Di questo e di altro si parla in Lo and Behold, però non eravamo in molti a Bari vedere questo film, mentre a Roma la sala era bella piena, ma il biglietto costava due euro. Ma in realtà nessuno l’ha visto questo film nella piccola sala barese di qualità, così come nessuno l’ha visto nella affollata sala romana. Quello che abbiamo visto, penso io, è una copia senza cuore di un film di Herzog, inutilmente doppiato con voci italiane che dovevano assomigliare alle facce degli intervistati, con una scelta artistica (“una voce, un volto”) cioè, che non era quella del regista ma è quella di alcuni distributori chi si arrogano il diritto di sovrapporre la loro voce a quella dell’autore. E vorrei sapere quanti spettatori in più sono riusciti a portare in sala, grazie a questa loro trovata geniale che già quando la fa Doc3 sulla Rai fa non poco innervosire.
Mazzino è d’accordo e dice: «Mi piace quando polemizzi e quando per un volta se la prenderanno con te che non capisci quanto sia importante e oneroso portare i film in sala.

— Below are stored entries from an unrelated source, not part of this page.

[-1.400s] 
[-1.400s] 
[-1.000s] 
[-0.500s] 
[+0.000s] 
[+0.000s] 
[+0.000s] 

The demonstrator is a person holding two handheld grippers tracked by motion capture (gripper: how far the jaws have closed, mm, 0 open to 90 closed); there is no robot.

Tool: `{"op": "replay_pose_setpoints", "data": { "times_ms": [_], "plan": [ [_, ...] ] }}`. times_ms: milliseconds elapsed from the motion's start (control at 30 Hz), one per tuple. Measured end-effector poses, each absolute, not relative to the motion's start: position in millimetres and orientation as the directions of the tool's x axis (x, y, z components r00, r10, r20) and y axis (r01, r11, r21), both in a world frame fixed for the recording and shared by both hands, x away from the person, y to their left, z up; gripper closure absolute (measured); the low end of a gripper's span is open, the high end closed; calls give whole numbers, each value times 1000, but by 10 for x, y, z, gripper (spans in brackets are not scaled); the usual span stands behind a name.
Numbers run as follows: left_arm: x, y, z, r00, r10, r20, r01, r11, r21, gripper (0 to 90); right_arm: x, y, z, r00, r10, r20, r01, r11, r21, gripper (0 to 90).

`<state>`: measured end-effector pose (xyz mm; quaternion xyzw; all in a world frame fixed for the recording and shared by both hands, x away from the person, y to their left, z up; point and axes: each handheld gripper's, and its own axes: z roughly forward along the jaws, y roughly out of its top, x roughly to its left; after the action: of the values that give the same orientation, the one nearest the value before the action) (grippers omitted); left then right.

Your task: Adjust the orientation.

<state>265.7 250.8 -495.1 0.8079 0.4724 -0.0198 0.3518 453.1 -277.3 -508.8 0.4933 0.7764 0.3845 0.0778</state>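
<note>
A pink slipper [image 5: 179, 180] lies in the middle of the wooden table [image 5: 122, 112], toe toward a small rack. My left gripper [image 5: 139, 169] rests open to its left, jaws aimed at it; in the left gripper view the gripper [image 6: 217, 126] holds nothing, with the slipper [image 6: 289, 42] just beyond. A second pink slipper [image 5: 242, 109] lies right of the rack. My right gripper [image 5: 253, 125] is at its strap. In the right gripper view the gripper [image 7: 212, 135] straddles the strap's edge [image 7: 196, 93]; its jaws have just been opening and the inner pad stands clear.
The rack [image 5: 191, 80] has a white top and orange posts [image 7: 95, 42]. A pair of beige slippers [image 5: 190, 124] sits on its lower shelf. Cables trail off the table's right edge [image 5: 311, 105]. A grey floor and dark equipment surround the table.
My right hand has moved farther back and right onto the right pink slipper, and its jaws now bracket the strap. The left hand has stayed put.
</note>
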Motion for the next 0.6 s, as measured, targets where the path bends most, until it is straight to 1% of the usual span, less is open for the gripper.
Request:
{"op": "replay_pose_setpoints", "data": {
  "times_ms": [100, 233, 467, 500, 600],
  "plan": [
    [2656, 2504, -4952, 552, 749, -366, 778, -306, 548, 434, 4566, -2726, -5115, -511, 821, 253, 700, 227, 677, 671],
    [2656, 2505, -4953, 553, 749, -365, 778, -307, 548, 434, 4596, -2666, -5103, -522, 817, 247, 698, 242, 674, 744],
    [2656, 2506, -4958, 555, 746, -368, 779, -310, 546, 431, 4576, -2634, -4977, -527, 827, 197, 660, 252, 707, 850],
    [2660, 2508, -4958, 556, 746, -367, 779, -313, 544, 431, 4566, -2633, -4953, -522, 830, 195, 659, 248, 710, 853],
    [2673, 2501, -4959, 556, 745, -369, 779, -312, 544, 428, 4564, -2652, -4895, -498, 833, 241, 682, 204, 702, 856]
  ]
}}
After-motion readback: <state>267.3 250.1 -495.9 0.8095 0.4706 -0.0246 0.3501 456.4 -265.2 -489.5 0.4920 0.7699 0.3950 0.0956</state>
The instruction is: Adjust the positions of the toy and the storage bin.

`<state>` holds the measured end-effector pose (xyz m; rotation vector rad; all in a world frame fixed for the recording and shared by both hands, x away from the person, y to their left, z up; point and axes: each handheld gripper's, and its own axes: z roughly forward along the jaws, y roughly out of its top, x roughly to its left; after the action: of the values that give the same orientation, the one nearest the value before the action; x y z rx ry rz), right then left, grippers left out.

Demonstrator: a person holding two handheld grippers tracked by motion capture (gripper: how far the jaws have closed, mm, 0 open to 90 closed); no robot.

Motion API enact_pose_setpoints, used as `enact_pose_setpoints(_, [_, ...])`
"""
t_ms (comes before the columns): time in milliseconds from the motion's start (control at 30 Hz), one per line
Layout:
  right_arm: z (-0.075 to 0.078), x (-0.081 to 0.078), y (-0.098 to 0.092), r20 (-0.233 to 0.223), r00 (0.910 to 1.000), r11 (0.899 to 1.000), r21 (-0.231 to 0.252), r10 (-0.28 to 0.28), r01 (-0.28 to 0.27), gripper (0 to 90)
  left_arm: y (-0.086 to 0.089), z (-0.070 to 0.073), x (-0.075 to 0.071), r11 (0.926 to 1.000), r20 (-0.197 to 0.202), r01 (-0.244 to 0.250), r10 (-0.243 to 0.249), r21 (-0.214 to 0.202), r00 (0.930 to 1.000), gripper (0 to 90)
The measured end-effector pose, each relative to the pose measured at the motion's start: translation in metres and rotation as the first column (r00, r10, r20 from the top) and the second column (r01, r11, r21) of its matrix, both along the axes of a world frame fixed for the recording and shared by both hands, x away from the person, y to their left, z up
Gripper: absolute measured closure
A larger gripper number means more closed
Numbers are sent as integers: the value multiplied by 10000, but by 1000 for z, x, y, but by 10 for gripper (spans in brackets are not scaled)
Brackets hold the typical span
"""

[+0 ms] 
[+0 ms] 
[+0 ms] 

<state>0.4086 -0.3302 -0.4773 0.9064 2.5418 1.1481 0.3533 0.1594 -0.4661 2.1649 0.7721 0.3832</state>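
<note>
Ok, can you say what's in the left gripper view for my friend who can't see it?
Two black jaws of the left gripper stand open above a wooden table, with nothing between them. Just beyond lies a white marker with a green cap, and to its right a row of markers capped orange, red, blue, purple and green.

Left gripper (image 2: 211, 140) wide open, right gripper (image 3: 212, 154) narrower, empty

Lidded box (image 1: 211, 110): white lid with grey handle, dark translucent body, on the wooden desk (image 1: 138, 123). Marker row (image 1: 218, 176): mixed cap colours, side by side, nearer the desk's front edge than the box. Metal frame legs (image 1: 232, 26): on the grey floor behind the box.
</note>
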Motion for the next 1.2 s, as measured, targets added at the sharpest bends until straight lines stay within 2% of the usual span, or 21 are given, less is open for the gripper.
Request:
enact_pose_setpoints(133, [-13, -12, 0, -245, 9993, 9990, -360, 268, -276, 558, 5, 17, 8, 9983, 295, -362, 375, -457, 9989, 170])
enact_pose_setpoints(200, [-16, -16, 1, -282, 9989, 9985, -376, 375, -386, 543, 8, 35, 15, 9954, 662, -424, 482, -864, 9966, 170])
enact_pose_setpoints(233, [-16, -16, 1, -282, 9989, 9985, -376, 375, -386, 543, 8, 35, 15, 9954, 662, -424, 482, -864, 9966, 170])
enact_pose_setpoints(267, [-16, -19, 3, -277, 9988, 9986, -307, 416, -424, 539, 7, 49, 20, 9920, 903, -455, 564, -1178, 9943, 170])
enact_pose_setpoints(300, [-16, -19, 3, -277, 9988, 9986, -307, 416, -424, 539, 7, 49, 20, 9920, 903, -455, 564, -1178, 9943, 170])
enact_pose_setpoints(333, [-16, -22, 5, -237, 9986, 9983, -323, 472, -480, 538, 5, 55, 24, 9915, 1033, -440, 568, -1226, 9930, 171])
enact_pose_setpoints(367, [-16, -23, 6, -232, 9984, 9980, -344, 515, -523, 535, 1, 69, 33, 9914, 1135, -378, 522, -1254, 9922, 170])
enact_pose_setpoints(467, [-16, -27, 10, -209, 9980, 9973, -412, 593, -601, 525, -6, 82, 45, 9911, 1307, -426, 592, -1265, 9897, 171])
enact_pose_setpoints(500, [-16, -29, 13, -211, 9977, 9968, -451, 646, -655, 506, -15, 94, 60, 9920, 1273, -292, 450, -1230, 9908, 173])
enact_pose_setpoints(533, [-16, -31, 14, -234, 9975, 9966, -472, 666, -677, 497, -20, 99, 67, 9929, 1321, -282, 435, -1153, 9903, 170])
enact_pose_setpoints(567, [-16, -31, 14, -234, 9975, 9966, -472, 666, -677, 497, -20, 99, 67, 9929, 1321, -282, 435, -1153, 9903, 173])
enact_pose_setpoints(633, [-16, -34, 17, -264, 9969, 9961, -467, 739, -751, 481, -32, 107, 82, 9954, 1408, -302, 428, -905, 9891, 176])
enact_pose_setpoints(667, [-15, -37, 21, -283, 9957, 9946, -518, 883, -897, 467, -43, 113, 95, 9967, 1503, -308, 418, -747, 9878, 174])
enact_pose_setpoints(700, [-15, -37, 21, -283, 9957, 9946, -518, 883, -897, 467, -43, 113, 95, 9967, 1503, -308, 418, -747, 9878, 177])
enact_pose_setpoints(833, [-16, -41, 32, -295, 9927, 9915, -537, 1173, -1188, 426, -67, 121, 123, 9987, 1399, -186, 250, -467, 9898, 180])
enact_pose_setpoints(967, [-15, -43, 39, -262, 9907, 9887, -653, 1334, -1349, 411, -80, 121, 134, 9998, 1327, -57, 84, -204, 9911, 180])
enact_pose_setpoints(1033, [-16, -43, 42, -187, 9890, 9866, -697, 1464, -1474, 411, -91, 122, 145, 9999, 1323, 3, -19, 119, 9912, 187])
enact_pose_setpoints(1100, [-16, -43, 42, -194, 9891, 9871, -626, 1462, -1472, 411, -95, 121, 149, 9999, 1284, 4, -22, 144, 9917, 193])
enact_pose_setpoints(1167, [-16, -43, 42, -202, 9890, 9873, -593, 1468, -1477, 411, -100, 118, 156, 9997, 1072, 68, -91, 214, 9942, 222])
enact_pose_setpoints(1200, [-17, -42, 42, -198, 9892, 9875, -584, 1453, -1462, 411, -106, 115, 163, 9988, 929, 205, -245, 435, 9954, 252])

Si dovrebbe fare un cartello, ti direbbero con un po’ di disappunto misto a smarrimento, nel senso di un gruppo d’interesse che la pensi allo stesso modo per sostenere una causa comune e tu invece semini dubbi... E io sarei al tuo fianco perché doppiare un film come Lo and Behold è davvero paradossale. Cioè un film sulla Rete, su quella cosa che tra le tante nostre abitudini che ha cambiato, indubbiamente ci ha riconsegnato il desiderio di vedere i film in lingua originale. E dunque il paradosso è che in sala, considerato da molti un luogo di nicchia si opera una scelta di retroguardia o meglio nazional popolare. Mentre nei luoghi sconfinati di Internet dove si ha la possibilità di acchiappare più spettatori possibili, possiamo vedere un lavoro nella sua lingua originale. Ma non spingiamoci oltre».